▶ **Task to complete**
Which lines below hold the word "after"? Report each one.

▶ **Collected data**
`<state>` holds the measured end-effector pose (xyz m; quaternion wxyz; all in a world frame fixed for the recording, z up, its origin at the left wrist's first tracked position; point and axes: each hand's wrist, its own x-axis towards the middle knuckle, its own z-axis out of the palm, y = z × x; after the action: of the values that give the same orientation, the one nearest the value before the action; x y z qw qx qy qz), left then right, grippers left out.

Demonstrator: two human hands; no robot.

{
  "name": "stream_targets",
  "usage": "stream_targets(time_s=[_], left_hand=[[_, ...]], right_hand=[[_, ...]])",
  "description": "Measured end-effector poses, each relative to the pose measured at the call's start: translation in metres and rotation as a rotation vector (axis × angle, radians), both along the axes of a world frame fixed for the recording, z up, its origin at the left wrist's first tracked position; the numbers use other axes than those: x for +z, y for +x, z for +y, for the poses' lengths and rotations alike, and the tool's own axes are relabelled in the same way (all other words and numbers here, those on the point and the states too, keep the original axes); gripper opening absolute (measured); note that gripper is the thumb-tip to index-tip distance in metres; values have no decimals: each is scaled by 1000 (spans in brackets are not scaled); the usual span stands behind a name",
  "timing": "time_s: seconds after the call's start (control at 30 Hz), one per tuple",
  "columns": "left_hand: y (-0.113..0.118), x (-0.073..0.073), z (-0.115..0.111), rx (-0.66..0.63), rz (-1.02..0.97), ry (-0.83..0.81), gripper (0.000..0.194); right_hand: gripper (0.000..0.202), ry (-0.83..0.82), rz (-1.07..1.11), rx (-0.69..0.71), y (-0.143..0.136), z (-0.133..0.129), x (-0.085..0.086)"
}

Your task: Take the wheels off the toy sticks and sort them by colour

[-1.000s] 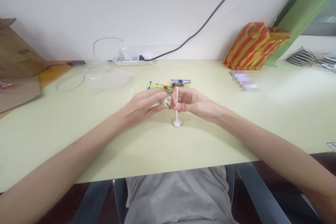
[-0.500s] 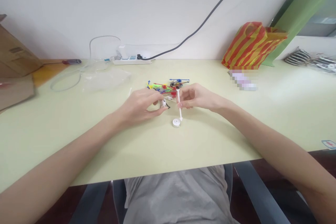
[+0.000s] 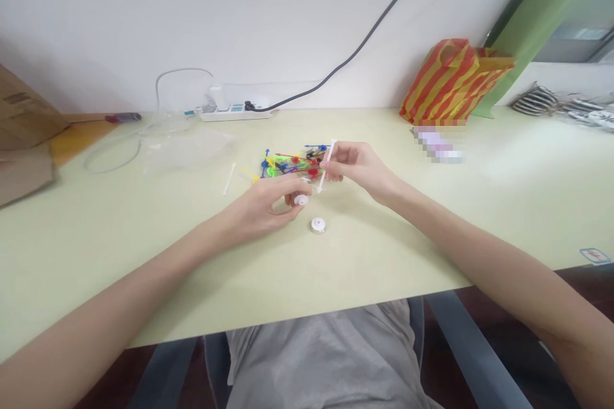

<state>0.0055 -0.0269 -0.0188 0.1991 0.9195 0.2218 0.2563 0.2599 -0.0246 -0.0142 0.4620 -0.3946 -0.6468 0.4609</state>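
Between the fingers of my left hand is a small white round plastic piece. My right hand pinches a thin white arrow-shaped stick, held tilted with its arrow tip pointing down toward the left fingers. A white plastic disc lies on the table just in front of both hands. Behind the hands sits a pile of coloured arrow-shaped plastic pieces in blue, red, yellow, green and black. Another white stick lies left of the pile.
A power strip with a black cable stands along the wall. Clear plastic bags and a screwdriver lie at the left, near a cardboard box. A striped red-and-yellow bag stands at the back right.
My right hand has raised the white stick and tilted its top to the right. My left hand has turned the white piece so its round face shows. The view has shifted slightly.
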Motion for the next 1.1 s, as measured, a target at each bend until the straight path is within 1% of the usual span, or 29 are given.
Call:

▶ **Reply to the exercise**
`<state>` holds the measured end-effector pose (xyz m; quaternion wxyz; all in a world frame fixed for the recording, z up, its origin at the left wrist's first tracked position; point and axes: each hand's wrist, its own x-axis towards the middle knuckle, its own z-axis out of the palm, y = z × x; after the action: of the values that give the same orientation, the one nearest the value before the action; x y z qw qx qy qz), left then right, grippers left out.
  "timing": "time_s: seconds after the call's start (control at 30 Hz), one per tuple",

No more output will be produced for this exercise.